We also know that schools were not built, hospitals were not established, roads were not paved and industry was not set up in areas of Balochistan that fed the Pakistani elite and middle class in other provinces and the civil and military institutions they dominate. However, it is time for the disgruntled Baloch to ask how the killing of ordinary citizens and those belonging to the working class anywhere serve their cause. Will that not escalate violence in the province and make it increasingly difficult for their genuine advocates to plead their case?

The TTP has also denied its involvement but it is now increasingly obvious to most that the outfit is not necessarily a strong monolith. There may be some from the ranks of its coalition or outsiders who were involved even if the core was not. We don’t know. But if fruit and vegetable vendors are attacked in the name of faith or an ideology by anyone, one must ask if any of these people killed or injured participated in making decisions about their country playing a part in the war on terror in Afghanistan or in the tribal regions of Pakistan.

How many cauliflower sellers on the streets of Rawalpindi and Islamabad were consulted before the Swat operation or before making air sorties in Fata? Did they ever exist for those planning drone strikes in our tribal regions? Did they help the Americans smoke out Saddam Hussein in Iraq or get Osama bin Laden trapped in his hideout near Abbottabad?

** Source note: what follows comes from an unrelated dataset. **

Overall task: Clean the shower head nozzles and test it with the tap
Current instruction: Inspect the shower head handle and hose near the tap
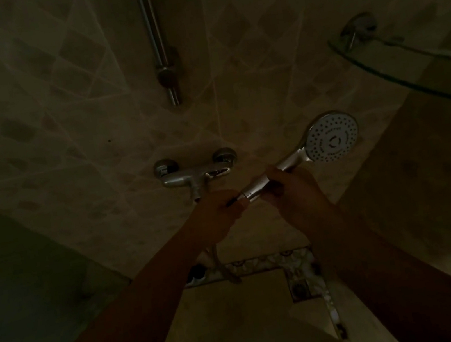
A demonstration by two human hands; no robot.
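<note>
The shower head (pixel 330 137), held out in front of the tap (pixel 196 174), is gripped round its handle by the curled right hand (pixel 295 189) and pinched at the hose end by the left hand (pixel 215 213), so, judging by this, the nozzle face should be kept turned upward and steady for rubbing.

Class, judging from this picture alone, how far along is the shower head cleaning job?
Done: the shower head is off the rail. In hand: the right hand grips its handle, the left hand its lower end. Left: no water runs, so testing with the tap remains; nozzle cleanliness can't be judged.
</note>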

As far as the state and its ruling elite are concerned, they need to be reminded again and again what Hazrat Ali once said. “A profane state or government can surely survive but a cruel one never can.” What is meted out to them is not what the already struggling working and lower middle classes of Pakistan deserve. For them, prosperity is far away. The state is not even able to defend their right to life.

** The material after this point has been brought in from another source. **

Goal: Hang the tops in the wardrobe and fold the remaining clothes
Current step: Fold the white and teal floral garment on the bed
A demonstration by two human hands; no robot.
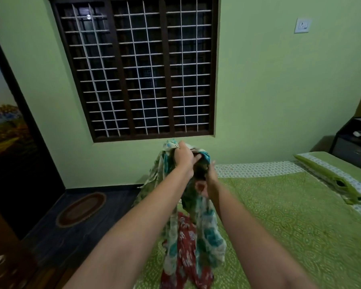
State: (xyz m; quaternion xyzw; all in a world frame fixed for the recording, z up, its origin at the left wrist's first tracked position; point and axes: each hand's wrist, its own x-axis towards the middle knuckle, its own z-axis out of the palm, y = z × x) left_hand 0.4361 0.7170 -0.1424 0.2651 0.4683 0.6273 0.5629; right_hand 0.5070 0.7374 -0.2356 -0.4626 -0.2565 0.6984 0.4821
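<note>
Both of your arms reach forward over the near left part of the bed [290, 215], lifting a teal and cream printed garment [204, 236] up in front of the window [138, 67]. Your left hand [182, 157] is the higher one, its fingers curled tight around a bunched top edge of the cloth. Your right hand [209, 181] sits just below and beside it, fingers closed on another fold of the same garment; the fingertips are partly buried in the fabric, so you cannot see exactly how they pinch. The cloth hangs down from both grips in loose folds, and its lower end trails to the bedspread near the bed's left edge. A red floral garment [184, 255] lies crumpled on the bed directly under the hanging cloth, touching it, close to the near left corner. A green pillow [333, 174] rests at the far right end of the bed, with a dark bedside cabinet [354, 142] beyond it. An oval mat [81, 208] lies on the dark floor left of the bed, below the window, and a dark wardrobe door [6, 130] with a painted scene stands at the left edge.
</note>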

Knowing how our country and its economy works for its less privileged classes, one such attack will push hundreds of families in the throes of abject poverty. Doling out a couple of hundred thousand rupees – at the most – for each casualty will serve no purpose either. This money will be spent in a few weeks if they have to nurse the injured or else used to pay off a part of the debt such families are normally trapped in.

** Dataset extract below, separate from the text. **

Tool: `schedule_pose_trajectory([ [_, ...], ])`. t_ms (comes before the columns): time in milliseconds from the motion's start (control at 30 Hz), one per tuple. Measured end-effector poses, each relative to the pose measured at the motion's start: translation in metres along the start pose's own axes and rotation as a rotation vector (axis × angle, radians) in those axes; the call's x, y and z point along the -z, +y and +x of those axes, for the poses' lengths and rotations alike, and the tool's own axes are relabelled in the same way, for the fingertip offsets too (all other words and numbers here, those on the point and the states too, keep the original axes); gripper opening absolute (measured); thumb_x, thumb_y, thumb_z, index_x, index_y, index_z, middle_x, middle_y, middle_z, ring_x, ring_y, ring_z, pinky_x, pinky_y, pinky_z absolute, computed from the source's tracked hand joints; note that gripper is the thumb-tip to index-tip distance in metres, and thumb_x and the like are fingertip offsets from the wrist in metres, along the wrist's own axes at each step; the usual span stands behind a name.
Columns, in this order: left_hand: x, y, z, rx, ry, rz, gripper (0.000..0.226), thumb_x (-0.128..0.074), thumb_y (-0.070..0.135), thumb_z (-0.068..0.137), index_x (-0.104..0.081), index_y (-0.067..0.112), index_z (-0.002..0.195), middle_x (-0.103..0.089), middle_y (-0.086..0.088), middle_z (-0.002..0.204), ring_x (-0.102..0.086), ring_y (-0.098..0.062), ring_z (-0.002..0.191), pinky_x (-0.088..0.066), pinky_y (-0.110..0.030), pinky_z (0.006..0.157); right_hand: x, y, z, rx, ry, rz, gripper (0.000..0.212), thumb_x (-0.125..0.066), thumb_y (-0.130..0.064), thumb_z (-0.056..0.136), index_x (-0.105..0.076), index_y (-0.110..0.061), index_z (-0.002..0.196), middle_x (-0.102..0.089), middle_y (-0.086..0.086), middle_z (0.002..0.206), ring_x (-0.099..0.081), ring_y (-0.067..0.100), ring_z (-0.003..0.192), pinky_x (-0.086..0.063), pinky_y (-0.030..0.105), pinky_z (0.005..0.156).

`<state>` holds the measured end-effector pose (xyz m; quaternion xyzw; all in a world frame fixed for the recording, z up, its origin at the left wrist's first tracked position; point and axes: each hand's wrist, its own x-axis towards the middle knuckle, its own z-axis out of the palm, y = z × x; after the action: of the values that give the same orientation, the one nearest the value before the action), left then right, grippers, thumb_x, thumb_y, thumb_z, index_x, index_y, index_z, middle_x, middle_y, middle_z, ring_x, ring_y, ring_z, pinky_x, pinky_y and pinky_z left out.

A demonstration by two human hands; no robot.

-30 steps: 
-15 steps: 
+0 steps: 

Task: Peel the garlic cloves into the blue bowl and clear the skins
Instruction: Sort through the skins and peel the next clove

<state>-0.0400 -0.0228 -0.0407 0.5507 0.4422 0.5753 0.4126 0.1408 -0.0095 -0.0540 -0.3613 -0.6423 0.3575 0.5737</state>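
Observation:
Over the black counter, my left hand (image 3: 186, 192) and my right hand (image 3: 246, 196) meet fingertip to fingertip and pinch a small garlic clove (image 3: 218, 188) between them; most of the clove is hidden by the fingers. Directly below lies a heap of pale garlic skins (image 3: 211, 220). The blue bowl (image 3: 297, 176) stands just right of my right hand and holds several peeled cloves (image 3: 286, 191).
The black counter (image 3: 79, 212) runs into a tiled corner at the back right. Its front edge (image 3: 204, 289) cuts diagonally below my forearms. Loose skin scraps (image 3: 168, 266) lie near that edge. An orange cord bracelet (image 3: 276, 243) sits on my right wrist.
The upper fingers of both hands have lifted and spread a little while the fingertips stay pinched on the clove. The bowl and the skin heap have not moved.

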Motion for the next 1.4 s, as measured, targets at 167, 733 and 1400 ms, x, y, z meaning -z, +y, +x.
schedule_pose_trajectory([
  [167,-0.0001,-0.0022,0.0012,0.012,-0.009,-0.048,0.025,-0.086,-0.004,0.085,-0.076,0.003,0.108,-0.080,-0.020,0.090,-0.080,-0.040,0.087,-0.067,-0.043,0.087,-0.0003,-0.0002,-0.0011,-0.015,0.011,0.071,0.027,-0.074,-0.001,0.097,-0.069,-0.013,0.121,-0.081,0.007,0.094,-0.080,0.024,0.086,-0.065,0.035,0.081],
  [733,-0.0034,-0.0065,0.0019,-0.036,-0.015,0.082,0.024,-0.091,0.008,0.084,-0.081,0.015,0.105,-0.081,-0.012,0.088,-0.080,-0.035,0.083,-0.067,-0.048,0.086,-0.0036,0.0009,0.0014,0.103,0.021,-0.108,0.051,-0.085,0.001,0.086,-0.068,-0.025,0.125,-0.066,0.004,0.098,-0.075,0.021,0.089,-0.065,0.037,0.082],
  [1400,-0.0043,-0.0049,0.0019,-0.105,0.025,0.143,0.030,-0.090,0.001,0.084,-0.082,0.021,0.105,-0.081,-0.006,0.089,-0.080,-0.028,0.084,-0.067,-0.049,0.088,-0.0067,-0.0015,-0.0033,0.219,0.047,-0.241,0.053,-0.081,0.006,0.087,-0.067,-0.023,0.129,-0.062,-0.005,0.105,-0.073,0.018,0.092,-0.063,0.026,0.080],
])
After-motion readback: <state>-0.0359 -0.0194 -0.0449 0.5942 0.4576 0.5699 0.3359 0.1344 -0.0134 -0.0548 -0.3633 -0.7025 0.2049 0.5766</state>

By killing a cobbler in the Nazimabad neighbourhood of Karachi for being a Pakhtun, an office clerk in the Baldia neighbourhood of the same city for being a Mohajir, a student leader in Khuzdar for being a Baloch rights activist, an unemployed political activist in Ghotki for being a Sindhi, a primary schoolteacher in Mastung for being a Punjabi, a shopkeeper in Quetta for being Shia, a worshipper in Lahore for being Ahmadi, a labourer in a church in Peshawar for being Christian and a fruit vendor in Islamabad for a reason still unknown, nothing will be achieved. But the state, in no uncertain terms, will dwindle fast.